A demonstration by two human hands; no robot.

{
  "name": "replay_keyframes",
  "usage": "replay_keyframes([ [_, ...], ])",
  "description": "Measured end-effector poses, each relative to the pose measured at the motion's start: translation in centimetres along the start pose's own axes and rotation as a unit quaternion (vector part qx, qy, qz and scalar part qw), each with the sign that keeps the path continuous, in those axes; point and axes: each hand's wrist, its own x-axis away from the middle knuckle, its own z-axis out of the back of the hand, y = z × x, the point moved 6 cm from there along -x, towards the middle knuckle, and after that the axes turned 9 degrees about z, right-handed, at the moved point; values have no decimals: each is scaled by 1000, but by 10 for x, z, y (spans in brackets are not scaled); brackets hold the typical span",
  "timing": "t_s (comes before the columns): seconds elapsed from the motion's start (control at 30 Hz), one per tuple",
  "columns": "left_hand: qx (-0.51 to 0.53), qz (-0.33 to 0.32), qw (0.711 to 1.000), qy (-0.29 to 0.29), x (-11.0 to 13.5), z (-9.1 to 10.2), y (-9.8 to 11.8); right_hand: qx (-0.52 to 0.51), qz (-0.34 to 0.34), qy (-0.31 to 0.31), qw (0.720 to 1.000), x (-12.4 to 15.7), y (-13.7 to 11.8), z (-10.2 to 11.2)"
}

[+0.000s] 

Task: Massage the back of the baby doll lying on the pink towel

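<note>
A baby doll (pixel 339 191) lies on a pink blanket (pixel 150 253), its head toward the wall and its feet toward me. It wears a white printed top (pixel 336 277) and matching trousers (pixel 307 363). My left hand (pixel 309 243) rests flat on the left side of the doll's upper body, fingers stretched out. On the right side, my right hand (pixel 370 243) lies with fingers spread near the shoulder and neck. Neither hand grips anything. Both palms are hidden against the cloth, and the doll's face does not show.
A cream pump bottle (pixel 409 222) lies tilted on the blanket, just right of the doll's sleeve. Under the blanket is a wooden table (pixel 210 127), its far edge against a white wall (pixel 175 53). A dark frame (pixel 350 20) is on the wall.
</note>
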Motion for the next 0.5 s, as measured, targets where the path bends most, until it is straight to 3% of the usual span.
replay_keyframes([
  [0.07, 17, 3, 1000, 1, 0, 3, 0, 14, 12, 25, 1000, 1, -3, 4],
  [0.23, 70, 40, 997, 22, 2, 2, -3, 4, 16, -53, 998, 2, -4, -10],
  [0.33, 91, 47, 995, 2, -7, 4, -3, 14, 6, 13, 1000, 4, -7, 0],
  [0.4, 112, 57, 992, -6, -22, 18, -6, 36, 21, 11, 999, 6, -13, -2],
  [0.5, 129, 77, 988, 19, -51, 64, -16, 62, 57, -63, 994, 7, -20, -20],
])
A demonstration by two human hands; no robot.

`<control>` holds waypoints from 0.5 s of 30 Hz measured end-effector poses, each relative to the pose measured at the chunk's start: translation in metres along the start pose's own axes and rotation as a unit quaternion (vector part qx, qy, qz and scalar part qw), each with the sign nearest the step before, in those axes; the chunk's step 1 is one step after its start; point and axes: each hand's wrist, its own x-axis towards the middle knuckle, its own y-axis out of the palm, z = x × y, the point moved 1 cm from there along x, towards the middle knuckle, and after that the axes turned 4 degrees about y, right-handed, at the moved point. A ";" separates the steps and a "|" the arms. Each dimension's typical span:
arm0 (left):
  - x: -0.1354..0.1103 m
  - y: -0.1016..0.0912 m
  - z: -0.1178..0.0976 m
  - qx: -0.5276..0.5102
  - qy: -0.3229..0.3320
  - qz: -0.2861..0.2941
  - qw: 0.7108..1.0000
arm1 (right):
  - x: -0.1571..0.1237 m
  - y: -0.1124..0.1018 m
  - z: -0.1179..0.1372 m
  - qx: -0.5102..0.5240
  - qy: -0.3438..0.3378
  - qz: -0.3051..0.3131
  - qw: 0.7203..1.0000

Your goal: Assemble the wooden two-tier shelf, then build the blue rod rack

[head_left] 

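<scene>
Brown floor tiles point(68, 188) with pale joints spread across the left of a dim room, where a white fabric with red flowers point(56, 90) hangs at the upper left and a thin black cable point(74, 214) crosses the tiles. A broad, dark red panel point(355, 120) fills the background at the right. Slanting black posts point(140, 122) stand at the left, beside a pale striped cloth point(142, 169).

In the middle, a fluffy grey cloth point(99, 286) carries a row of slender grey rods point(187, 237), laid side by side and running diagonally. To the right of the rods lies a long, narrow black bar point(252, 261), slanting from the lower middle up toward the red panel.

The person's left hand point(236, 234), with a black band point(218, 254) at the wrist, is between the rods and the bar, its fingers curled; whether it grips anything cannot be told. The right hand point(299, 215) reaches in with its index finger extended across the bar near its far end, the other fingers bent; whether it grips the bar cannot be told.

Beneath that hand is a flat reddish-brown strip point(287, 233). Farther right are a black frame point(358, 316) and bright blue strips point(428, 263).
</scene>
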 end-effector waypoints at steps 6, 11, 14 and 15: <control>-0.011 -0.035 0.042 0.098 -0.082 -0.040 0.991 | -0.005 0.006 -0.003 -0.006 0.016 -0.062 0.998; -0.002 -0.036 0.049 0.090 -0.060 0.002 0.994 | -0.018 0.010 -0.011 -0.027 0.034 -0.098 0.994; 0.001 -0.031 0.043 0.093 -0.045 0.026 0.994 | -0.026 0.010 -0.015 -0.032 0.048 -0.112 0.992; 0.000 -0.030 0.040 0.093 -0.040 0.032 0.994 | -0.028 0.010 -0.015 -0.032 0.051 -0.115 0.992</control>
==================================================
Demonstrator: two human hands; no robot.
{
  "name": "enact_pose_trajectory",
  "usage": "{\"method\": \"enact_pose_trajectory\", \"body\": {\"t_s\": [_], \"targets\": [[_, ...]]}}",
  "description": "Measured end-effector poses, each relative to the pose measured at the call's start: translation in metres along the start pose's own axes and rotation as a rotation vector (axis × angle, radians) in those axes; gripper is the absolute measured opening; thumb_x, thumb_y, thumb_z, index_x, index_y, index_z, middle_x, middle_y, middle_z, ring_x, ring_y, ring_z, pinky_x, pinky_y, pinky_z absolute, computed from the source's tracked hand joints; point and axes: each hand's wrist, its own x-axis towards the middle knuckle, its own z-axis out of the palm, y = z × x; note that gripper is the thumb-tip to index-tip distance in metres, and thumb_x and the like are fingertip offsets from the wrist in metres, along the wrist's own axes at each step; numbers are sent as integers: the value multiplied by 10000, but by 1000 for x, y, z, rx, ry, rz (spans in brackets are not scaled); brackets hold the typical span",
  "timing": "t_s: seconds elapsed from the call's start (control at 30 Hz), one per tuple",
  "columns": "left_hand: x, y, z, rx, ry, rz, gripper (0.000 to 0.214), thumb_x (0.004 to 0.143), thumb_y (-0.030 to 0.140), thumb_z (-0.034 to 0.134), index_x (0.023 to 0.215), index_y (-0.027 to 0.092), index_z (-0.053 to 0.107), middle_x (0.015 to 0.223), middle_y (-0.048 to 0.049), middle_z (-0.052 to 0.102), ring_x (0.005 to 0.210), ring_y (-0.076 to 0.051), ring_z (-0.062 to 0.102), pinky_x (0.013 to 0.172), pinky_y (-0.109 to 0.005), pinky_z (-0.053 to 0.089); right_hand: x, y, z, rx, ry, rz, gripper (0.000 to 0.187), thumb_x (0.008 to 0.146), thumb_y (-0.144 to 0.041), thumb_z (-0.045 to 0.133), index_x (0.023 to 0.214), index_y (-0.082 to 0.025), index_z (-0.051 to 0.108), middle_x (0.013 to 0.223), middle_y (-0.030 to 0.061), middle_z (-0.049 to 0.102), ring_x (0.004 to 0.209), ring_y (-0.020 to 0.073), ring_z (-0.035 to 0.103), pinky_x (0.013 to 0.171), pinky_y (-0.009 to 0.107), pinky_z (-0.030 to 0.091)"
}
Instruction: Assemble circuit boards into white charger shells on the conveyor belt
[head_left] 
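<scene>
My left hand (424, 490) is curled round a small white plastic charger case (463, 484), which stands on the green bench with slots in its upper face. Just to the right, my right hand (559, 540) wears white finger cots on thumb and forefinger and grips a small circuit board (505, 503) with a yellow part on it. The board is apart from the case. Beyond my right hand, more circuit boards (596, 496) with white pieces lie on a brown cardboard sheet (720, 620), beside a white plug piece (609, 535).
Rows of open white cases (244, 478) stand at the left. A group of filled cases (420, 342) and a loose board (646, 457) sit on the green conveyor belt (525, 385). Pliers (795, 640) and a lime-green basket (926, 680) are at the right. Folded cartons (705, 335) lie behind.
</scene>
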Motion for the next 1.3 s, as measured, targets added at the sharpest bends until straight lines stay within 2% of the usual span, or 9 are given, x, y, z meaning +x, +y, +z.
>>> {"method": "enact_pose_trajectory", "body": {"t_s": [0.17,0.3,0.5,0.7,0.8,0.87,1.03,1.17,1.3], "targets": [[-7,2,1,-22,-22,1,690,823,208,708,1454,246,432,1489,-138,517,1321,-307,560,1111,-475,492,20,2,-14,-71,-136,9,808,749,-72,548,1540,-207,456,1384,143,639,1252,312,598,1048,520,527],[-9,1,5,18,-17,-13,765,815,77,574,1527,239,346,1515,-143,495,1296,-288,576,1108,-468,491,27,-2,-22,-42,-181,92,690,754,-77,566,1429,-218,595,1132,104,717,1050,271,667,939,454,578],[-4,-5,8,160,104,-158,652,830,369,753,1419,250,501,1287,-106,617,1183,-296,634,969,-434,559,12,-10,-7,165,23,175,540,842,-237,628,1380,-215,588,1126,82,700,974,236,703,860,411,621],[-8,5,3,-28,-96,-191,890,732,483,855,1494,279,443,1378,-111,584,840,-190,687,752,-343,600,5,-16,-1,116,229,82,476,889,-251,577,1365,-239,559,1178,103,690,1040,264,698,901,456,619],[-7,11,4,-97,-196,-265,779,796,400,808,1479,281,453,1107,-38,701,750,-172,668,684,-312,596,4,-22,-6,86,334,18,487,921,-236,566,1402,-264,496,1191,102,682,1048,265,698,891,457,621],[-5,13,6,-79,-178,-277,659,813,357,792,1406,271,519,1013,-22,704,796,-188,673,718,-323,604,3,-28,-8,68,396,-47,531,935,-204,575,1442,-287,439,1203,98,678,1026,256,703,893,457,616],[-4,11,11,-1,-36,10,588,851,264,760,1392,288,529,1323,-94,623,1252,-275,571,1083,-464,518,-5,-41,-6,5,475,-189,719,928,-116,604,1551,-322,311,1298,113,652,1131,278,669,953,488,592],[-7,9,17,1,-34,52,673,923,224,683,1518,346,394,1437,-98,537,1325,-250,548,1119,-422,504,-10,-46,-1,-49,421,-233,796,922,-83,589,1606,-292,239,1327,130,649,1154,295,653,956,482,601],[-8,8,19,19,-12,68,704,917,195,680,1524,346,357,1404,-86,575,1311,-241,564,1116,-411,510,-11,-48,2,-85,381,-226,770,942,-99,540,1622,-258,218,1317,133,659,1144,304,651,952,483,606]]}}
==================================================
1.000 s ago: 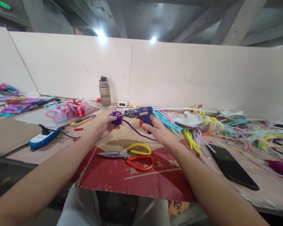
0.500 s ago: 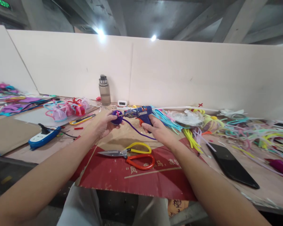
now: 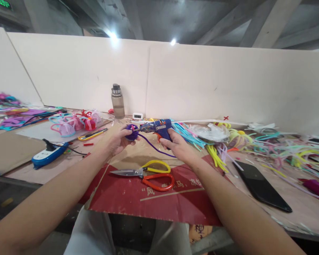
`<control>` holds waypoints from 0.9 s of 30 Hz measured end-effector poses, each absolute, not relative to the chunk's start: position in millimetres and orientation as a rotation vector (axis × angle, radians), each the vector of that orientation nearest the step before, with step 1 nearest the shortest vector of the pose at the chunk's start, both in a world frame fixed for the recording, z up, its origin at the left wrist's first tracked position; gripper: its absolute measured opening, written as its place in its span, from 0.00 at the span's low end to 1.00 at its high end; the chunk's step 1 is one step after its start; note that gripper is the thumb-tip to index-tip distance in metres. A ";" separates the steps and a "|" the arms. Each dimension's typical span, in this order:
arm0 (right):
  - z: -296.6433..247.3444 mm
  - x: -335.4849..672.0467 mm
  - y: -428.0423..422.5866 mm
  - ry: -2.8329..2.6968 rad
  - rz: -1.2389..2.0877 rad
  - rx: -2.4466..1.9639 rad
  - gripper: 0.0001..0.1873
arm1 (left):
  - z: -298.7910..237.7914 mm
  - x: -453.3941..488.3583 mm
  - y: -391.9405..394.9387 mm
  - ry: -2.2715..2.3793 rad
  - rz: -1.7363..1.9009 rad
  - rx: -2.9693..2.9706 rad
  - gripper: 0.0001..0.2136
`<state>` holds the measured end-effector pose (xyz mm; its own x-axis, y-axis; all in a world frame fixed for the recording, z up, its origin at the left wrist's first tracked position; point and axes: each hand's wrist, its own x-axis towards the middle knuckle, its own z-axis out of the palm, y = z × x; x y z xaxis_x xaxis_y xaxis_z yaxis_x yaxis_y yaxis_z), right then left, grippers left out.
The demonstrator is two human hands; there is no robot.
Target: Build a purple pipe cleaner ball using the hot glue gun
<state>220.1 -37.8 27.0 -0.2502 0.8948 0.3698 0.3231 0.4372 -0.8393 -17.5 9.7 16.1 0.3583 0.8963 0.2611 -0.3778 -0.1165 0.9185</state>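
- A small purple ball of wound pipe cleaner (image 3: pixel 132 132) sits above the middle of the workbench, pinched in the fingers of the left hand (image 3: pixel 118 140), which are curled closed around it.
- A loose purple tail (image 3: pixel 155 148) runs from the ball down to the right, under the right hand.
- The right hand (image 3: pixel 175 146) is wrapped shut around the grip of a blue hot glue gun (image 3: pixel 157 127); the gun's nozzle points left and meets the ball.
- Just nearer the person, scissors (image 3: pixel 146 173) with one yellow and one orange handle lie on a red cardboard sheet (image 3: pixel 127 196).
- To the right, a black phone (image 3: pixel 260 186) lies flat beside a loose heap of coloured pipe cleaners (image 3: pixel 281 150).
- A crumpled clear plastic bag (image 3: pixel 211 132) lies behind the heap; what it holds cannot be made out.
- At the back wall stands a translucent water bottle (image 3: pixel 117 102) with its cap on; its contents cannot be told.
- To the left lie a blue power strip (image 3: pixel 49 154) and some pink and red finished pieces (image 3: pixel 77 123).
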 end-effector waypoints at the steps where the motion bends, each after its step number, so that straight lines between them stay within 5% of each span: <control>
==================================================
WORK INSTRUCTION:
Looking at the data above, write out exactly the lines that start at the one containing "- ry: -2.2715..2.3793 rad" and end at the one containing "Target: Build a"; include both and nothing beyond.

RESULT:
  - ry: -2.2715..2.3793 rad
  - rz: -1.7363..1.9009 rad
  - rx: -2.9693..2.9706 rad
  - gripper: 0.0001..0.2136
`<state>` holds the measured end-effector pose (xyz mm; its own x-axis, y-axis; all in a world frame fixed for the recording, z up, its origin at the left wrist's first tracked position; point and axes: each hand's wrist, its own x-axis towards the middle knuckle, its own z-axis out of the palm, y = z × x; x y z xaxis_x xaxis_y xaxis_z yaxis_x yaxis_y yaxis_z), right then left, grippers left out.
The demonstrator is two human hands; there is no robot.
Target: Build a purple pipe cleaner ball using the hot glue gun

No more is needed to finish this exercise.